How to complete this task: Please output the listing that follows exactly, but keep all images out.

Supplied material:
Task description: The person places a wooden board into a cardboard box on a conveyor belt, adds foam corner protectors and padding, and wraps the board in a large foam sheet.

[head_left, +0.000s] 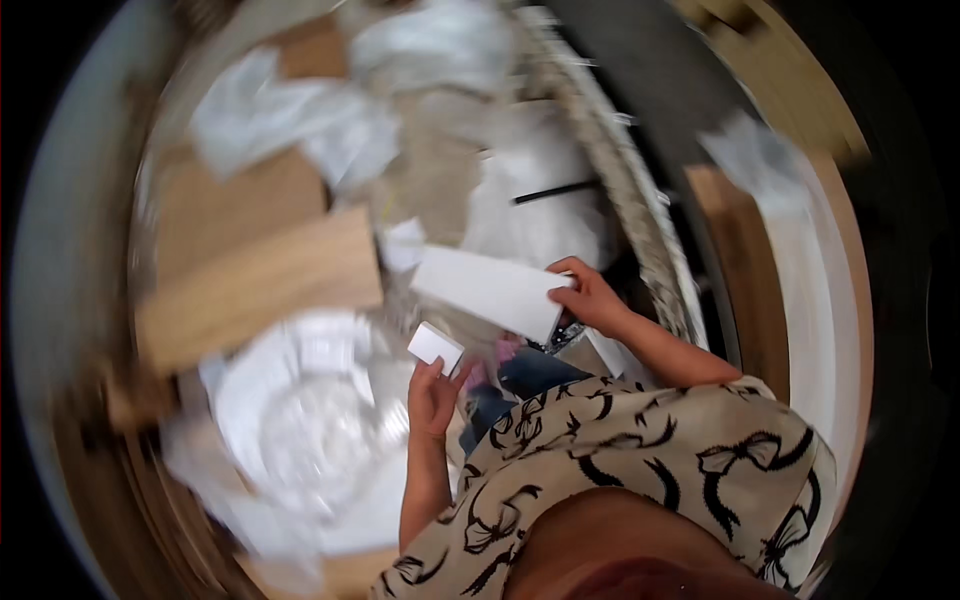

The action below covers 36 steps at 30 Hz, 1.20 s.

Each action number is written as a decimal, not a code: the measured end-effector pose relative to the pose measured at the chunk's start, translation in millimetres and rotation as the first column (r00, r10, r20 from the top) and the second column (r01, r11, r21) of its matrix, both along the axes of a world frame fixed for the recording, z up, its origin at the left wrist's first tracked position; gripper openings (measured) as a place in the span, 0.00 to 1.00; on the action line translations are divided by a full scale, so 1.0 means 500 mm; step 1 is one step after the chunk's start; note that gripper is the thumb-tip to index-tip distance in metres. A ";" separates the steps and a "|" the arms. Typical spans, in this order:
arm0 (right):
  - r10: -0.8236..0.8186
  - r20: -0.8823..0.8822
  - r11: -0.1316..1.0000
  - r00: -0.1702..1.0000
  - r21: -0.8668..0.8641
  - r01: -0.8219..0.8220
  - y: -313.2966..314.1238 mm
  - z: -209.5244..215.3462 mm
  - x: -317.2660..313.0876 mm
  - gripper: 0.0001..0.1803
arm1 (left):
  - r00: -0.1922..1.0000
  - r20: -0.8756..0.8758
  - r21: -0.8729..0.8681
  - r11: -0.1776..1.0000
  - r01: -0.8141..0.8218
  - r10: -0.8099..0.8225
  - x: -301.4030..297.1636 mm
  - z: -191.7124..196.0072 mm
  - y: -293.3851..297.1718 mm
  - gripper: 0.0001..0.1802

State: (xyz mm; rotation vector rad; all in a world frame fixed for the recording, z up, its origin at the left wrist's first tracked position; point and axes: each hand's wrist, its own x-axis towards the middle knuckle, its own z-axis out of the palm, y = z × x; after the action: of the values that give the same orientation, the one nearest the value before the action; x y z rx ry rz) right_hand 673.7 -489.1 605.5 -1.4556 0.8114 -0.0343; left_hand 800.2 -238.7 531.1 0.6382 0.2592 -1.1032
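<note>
A small white rectangular block or box (436, 345) is pinched at its near edge by my left hand (432, 392). My right hand (592, 300) grips the right end of a longer flat white panel (492, 291), thumb on top and fingers round the edge. The panel reaches out to the left, its far end a little beyond the small white piece, and the two are apart. Next to the panel's far end lies a small white scrap (403, 245). Both pieces are held above the floor, in front of my legs.
A wood-coloured board (265, 285) lies at left over brown cardboard (240, 205). Clear plastic wrap (315, 430) heaps at lower left, with more plastic sheeting (440, 45) at the back. A thin black strip (555, 192) rests on white wrapping. Long boards (745, 265) stand along the right.
</note>
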 end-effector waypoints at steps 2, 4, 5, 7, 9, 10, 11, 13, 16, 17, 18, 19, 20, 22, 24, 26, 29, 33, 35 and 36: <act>-0.101 0.123 0.994 0.987 -0.020 0.104 0.007 0.063 -0.077 0.17 | 0.985 0.043 -0.074 0.983 0.169 -0.166 0.005 0.080 -0.113 0.24; -0.184 0.266 0.980 0.946 -0.021 0.197 0.036 0.099 -0.150 0.17 | 0.936 0.130 -0.072 0.939 0.337 -0.326 -0.016 0.162 -0.214 0.24; -0.187 0.287 0.979 0.940 -0.021 0.201 0.034 0.078 -0.178 0.15 | 0.918 0.252 -0.062 0.941 0.332 -0.307 -0.030 0.165 -0.259 0.23; -0.166 0.334 0.967 0.928 -0.129 0.219 0.040 0.113 -0.240 0.15 | 0.858 0.381 -0.039 0.920 0.389 -0.346 -0.080 0.212 -0.327 0.22; -0.327 0.391 0.919 0.860 -0.080 0.385 0.023 0.108 -0.315 0.15 | 0.748 0.490 -0.077 0.833 0.547 -0.446 -0.152 0.244 -0.402 0.20; -0.414 0.412 0.885 0.812 -0.030 0.466 0.012 0.104 -0.352 0.15 | 0.648 0.556 -0.032 0.765 0.643 -0.521 -0.189 0.246 -0.440 0.20; -0.422 0.321 0.861 0.848 -0.150 0.485 -0.007 0.142 -0.408 0.15 | 0.570 0.598 -0.003 0.709 0.705 -0.563 -0.247 0.264 -0.479 0.19; -0.436 0.421 0.775 0.795 -0.272 0.570 -0.055 0.152 -0.535 0.14 | 0.473 0.634 -0.047 0.579 0.814 -0.612 -0.353 0.283 -0.567 0.21; -0.616 0.348 0.686 0.706 -0.204 0.699 -0.095 0.233 -0.658 0.14 | 0.456 0.633 -0.180 0.454 0.873 -0.626 -0.433 0.343 -0.646 0.22; -0.610 0.329 0.705 0.721 -0.189 0.684 -0.117 0.237 -0.698 0.14 | 0.432 0.647 -0.193 0.413 0.890 -0.629 -0.469 0.345 -0.673 0.22; -0.600 0.271 0.740 0.752 -0.170 0.651 -0.133 0.250 -0.726 0.15 | 0.376 0.702 -0.144 0.396 0.907 -0.605 -0.514 0.345 -0.699 0.21; -0.584 0.216 0.772 0.783 -0.150 0.618 -0.144 0.240 -0.740 0.16 | 0.315 0.753 -0.093 0.381 0.920 -0.577 -0.547 0.327 -0.711 0.20; -0.582 0.218 0.773 0.784 -0.152 0.616 -0.173 0.237 -0.778 0.16 | 0.316 0.755 -0.093 0.383 0.919 -0.574 -0.597 0.333 -0.734 0.20; -0.455 0.300 0.738 0.839 -0.400 0.543 -0.228 0.231 -0.839 0.20 | 0.386 0.645 -0.097 0.430 0.897 -0.659 -0.670 0.349 -0.767 0.19; -0.482 0.332 0.497 0.811 -0.659 0.565 -0.269 0.240 -0.860 0.21 | 0.368 0.678 -0.051 0.459 0.887 -0.636 -0.701 0.356 -0.789 0.18; -0.471 0.417 0.258 0.777 -0.778 0.573 -0.293 0.261 -0.859 0.22 | 0.306 0.772 0.023 0.506 0.862 -0.557 -0.714 0.350 -0.804 0.15; -0.375 0.399 0.626 0.836 -0.557 0.547 -0.338 0.263 -0.841 0.25 | 0.139 0.872 0.141 0.511 0.848 -0.470 -0.721 0.364 -0.840 0.13; -0.366 0.414 0.709 0.834 -0.456 0.538 -0.429 0.215 -0.852 0.16 | 0.117 0.819 0.219 0.495 0.841 -0.561 -0.732 0.368 -0.892 0.13; -0.470 0.434 0.717 0.768 -0.320 0.619 -0.474 0.219 -0.865 0.15 | 0.103 0.823 0.254 0.524 0.813 -0.558 -0.729 0.361 -0.917 0.13; -0.574 0.425 0.700 0.700 -0.188 0.689 -0.501 0.222 -0.877 0.15 | 0.076 0.821 0.300 0.542 0.785 -0.565 -0.726 0.356 -0.936 0.13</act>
State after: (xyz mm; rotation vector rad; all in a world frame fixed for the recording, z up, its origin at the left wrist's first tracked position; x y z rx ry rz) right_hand 235.2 -739.8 716.3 -1.3487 1.0273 -0.9879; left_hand 437.4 -706.8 709.0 1.0916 -1.2516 -1.5195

Exercise output:
Task description: The person places a wooden board into a cardboard box on a conveyor belt, adds foam corner protectors and padding, and wraps the board in a large foam sheet.

[head_left, +0.000s] 

The action below covers 36 steps at 30 Hz, 1.20 s.

Each action number is written as a decimal, not a code: the measured end-effector pose relative to the pose measured at the chunk's start, translation in millimetres and rotation as the first column (r00, r10, r20 from the top) and the second column (r01, r11, r21) of its matrix, both along the axes of a world frame fixed for the recording, z up, its origin at the left wrist's first tracked position; gripper openings (measured) as a place in the span, 0.00 to 1.00; on the action line translations are divided by a full scale, so 1.0 means 500 mm; step 1 is one step after the chunk's start; note that gripper is the thumb-tip to index-tip distance in metres. A ";" separates the steps and a "|" the arms. Typical spans, in this order:
arm0 (right):
  - r10: -0.8236..0.8186
  - r20: -0.8823..0.8822
  - r11: -0.1316..1.0000
  - r00: -0.1702..1.0000
  - r21: -0.8668..0.8641
  - r01: -0.8219..0.8220
  - y: -313.2966..314.1238 mm
  - z: -209.5244..215.3462 mm
  - x: -317.2660..313.0876 mm
  - gripper: 0.0001..0.1803
arm1 (left):
  - r00: -0.1922..1.0000
  - r20: -0.8756..0.8758
  - r21: -0.8729..0.8681
  - r11: -0.1776..1.0000
  - r01: -0.8141..0.8218
  - r10: -0.8099..0.8225
  - x: -301.4030..297.1636 mm
  - z: -191.7124..196.0072 mm
  - y: -293.3851..297.1718 mm
  - gripper: 0.0001..0.1802

State: (xyz mm; rotation vector rad; all in a world frame fixed for the recording, z up, its origin at the left wrist's first tracked position; point and axes: each hand's wrist, its own x-axis towards the middle knuckle, its own z-axis out of the palm, y = z × x; after the action: of the values that give the same orientation, the one nearest the value before the action; x y z rx ry rz) right_hand 673.7 -489.1 605.5 -1.4556 0.8114 -0.0343; left_hand 800.2 -238.7 531.1 0.6382 0.2592 -1.1032
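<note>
A small white rectangular block or box (436, 345) is pinched at its near edge by my left hand (432, 392). My right hand (592, 300) grips the right end of a longer flat white panel (492, 291), thumb on top and fingers round the edge. The panel reaches out to the left, its far end a little beyond the small white piece, and the two are apart. Next to the panel's far end lies a small white scrap (403, 245). Both pieces are held above the floor, in front of my legs.
A wood-coloured board (265, 285) lies at left over brown cardboard (240, 205). Clear plastic wrap (315, 430) heaps at lower left, with more plastic sheeting (440, 45) at the back. A thin black strip (555, 192) rests on white wrapping. Long boards (745, 265) stand along the right.
</note>
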 end-effector waypoints at steps 2, 4, 5, 7, 9, 10, 11, 13, 16, 17, 18, 19, 20, 22, 24, 26, 29, 33, 35 and 36: <act>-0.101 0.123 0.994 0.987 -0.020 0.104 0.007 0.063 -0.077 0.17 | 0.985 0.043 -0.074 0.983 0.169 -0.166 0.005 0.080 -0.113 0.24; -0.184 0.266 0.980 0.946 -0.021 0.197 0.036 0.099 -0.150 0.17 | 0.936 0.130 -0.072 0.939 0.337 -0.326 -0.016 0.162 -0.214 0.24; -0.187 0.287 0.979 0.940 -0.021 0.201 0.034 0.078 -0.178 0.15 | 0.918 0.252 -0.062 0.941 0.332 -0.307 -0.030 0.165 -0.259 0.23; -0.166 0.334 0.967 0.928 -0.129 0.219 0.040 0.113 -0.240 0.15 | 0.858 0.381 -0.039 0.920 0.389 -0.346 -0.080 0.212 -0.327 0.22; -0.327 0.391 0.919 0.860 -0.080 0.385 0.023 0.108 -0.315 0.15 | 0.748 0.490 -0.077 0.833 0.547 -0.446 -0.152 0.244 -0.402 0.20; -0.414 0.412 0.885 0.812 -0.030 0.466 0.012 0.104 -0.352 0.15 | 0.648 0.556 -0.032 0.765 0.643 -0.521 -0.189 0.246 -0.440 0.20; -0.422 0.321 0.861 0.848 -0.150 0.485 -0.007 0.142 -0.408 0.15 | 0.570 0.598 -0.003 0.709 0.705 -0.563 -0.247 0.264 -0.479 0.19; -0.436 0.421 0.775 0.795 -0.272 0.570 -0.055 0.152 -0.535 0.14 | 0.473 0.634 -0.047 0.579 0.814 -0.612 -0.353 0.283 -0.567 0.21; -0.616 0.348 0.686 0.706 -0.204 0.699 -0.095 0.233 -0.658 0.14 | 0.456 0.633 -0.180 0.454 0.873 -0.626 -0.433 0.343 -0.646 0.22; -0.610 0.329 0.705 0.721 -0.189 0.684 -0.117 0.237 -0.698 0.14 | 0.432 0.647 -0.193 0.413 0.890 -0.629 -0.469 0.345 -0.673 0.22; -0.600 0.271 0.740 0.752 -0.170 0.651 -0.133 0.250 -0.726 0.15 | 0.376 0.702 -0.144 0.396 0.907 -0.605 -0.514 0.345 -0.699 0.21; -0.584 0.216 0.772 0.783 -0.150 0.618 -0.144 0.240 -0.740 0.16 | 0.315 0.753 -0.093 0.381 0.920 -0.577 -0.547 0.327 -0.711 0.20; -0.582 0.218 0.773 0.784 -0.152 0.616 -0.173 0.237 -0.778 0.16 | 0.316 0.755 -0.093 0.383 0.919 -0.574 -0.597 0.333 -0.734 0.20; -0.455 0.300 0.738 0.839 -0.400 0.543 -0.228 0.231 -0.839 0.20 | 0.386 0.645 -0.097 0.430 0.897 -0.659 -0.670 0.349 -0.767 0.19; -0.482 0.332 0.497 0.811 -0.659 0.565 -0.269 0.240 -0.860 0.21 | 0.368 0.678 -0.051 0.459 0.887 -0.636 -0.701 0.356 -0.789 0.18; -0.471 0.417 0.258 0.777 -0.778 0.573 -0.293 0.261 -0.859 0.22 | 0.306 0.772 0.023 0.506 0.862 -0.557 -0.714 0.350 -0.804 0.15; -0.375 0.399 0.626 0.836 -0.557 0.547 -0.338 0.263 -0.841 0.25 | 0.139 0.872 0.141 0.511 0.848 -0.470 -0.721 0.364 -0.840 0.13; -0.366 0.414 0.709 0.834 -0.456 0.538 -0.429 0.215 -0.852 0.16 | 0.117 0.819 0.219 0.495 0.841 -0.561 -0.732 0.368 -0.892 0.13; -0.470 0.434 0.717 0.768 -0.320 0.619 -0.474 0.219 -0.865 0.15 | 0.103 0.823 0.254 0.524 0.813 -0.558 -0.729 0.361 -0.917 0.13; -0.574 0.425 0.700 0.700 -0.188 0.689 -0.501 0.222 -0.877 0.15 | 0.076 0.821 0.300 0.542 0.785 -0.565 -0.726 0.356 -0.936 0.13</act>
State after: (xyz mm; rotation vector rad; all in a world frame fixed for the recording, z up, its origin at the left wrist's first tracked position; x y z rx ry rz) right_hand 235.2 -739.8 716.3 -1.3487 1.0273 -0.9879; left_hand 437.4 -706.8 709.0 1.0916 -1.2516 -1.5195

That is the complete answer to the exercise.